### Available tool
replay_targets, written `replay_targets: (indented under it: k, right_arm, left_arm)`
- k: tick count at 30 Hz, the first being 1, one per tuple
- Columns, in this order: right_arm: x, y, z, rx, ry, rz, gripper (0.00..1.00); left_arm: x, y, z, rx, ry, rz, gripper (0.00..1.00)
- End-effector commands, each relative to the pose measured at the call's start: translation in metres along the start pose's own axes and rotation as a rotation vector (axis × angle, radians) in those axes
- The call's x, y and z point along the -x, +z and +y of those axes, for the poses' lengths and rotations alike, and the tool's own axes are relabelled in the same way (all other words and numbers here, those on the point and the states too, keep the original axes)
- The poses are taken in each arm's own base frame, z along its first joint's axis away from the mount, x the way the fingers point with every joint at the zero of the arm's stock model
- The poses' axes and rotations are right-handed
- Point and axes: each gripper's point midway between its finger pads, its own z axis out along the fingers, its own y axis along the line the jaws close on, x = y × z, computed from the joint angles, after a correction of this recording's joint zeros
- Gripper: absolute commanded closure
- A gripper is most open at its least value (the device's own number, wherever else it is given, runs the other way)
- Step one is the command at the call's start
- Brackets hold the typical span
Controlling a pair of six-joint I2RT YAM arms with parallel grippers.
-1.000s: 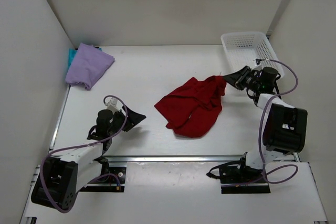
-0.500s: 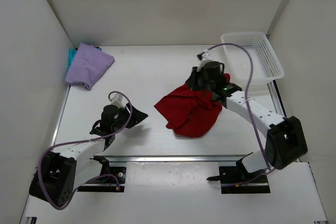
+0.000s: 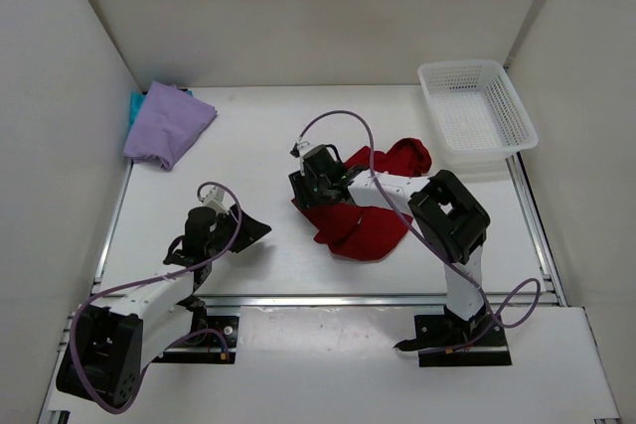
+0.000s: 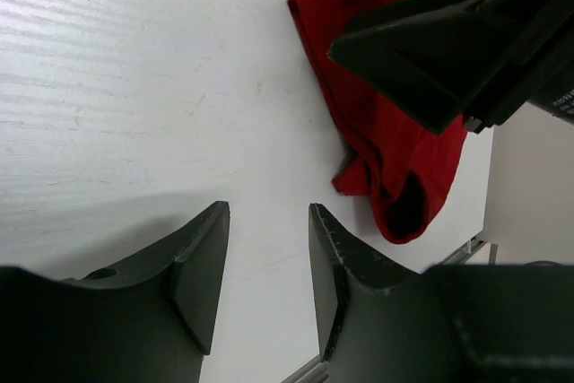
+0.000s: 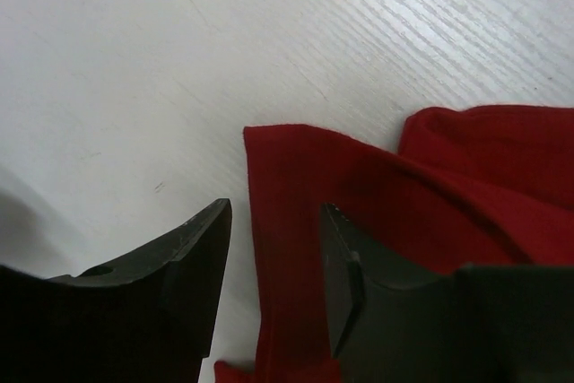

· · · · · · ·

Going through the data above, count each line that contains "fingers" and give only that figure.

2